The D.C. Circuit held that the 2004 CWA consent decree with EPA triggered Guam’s contribution rights because it “resolved liability” under CERCLA section 113(f)(3)(B) even though the settlement itself did not expressly reference CERCLA liability. However, the D.C. Circuit went on to state that Guam’s claim was time-barred as a result of the three-year limitation period applicable to contribution claims under section 113(f). Last, the circuit court further held that Guam could not pursue a section 107 cost recovery claim because it was only entitled to a contribution claim under section 113.
The D.C. Circuit decision also highlighted circuit splits on two issues related to CERCLA contribution claims: (1) whether a non-CERCLA settlement can resolve liability under section 113(f)(3)(B); and (2) what specific language in a settlement agreement resolves this liability. The Supreme Court granted certiorari on both issues.
Writing for the Court, Justice Thomas’s relatively brief opinion resolved only the question of a right to contribution under CERCLA, holding that “[a] settlement must resolve a CERCLA liability to trigger a contribution action under section 113(f)(3)(B).” The Court rejected the United States’ view that a settlement “under another environmental statute” to perform or contribute funds to something that “might resemble” or constitute a functional equivalent of a “response action” could trigger a CERCLA contribution claim. Instead, the Court focused on what it referred to as the “anchor provision” of CERCLA section 113(f), which allows a right of contribution “during or following any civil action” under sections 106 (an action by the government) or 107 (private right of action) of CERCLA. The Court concluded that because of this anchor provision, “[a] settlement must resolve a CERCLA liability to trigger a contribution action under section 113(f)(3)(B).” And in making this determination, the Court suggests that if Guam does have a claim here it is one under CERCLA section 107.

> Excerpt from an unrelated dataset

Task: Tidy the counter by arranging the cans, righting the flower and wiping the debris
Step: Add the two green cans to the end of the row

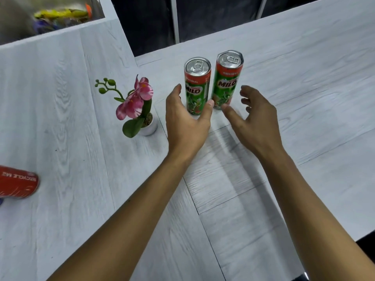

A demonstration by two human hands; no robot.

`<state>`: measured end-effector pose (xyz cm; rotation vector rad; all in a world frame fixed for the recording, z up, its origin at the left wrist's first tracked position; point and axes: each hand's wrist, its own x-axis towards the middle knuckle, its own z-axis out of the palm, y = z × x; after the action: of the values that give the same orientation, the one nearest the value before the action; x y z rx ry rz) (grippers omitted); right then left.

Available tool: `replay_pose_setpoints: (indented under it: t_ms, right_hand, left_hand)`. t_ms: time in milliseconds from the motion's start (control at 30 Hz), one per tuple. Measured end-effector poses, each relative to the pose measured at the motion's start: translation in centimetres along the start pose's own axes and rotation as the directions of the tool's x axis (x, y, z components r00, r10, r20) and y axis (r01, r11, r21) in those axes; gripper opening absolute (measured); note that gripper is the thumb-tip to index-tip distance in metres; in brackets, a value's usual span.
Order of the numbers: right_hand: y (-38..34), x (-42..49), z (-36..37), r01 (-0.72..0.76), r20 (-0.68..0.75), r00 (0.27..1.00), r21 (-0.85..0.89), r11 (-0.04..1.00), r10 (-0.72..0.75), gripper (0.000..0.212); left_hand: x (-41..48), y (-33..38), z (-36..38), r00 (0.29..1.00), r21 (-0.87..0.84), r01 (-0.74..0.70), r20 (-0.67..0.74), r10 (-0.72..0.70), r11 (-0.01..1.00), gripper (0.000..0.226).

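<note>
Left hand (186, 120) is cupping loosely round the left Milo can (196, 82), thumb touching its base, fingers just off its side, not clamping. Right hand (255, 118) is hovering open, fingers spread, thumb tip just beside the right Milo can (227, 78). Both cans are standing upright between the hands. Potted flower (138, 98) is standing left of the left hand; red can (18, 184) is lying sideways well left.

The left Milo can (196, 86) and the right Milo can (226, 80) stand upright, just beside each other, on the white counter (304, 88). The left hand (186, 120) loosely brackets the left Milo can, thumb at its lower front, while the right hand (257, 120) is spread beside the other. The potted flower (138, 102) stands upright to their left, and a red can (18, 184) lies at the frame's edge.
</note>
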<state>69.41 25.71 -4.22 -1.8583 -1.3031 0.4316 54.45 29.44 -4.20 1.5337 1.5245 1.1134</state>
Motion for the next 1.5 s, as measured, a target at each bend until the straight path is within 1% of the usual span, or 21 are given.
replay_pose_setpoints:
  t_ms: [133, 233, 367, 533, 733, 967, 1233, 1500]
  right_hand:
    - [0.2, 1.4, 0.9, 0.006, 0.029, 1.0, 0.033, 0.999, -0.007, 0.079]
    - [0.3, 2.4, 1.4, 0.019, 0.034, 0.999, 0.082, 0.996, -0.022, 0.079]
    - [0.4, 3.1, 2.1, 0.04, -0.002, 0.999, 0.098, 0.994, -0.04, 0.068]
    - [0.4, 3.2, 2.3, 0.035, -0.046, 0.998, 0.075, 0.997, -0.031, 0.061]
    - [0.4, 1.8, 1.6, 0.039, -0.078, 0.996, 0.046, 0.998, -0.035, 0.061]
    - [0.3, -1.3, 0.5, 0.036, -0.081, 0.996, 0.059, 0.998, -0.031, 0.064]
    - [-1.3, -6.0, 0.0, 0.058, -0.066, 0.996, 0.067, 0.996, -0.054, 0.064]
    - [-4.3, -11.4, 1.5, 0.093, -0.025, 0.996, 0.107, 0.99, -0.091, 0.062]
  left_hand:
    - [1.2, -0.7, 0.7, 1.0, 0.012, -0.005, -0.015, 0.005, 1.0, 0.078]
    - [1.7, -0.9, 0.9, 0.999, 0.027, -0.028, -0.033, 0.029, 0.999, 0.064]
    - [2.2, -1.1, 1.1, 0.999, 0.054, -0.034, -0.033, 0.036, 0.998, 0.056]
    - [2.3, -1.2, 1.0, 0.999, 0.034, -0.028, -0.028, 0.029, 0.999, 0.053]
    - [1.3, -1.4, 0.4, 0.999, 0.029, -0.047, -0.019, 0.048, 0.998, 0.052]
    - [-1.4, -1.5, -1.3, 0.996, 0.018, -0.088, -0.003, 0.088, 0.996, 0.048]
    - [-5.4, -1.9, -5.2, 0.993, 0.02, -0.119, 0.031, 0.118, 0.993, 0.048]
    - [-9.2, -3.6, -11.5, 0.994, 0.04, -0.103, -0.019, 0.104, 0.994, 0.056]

Whether a party has a section 107 cost recovery claim or a section 113 contribution claim has serious implications for the claimant. Generally, section 107 provides a more generous statute of limitations (from three to six years based on the type of cost incurred) compared to section 113’s three-year limitation period. Further, under a section 107 cost recovery action, defendants are jointly and severally liable to the plaintiff whereas defendants subject to contribution under section 113(f) are only responsible for an allocated share based on equitable factors. The Court’s decision here will likely cause parties to reevaluate whether they should be asserting a claim for cost recovery under section 107 (if they are not doing so already). Parties will also need to evaluate whether claims that they thought were time-barred (based on 113(f)’s shorter limitations period) are now viable under section 107 – this is especially true within the Ninth, Seventh, and Third Circuits where the Supreme Court’s decision upends existing caselaw.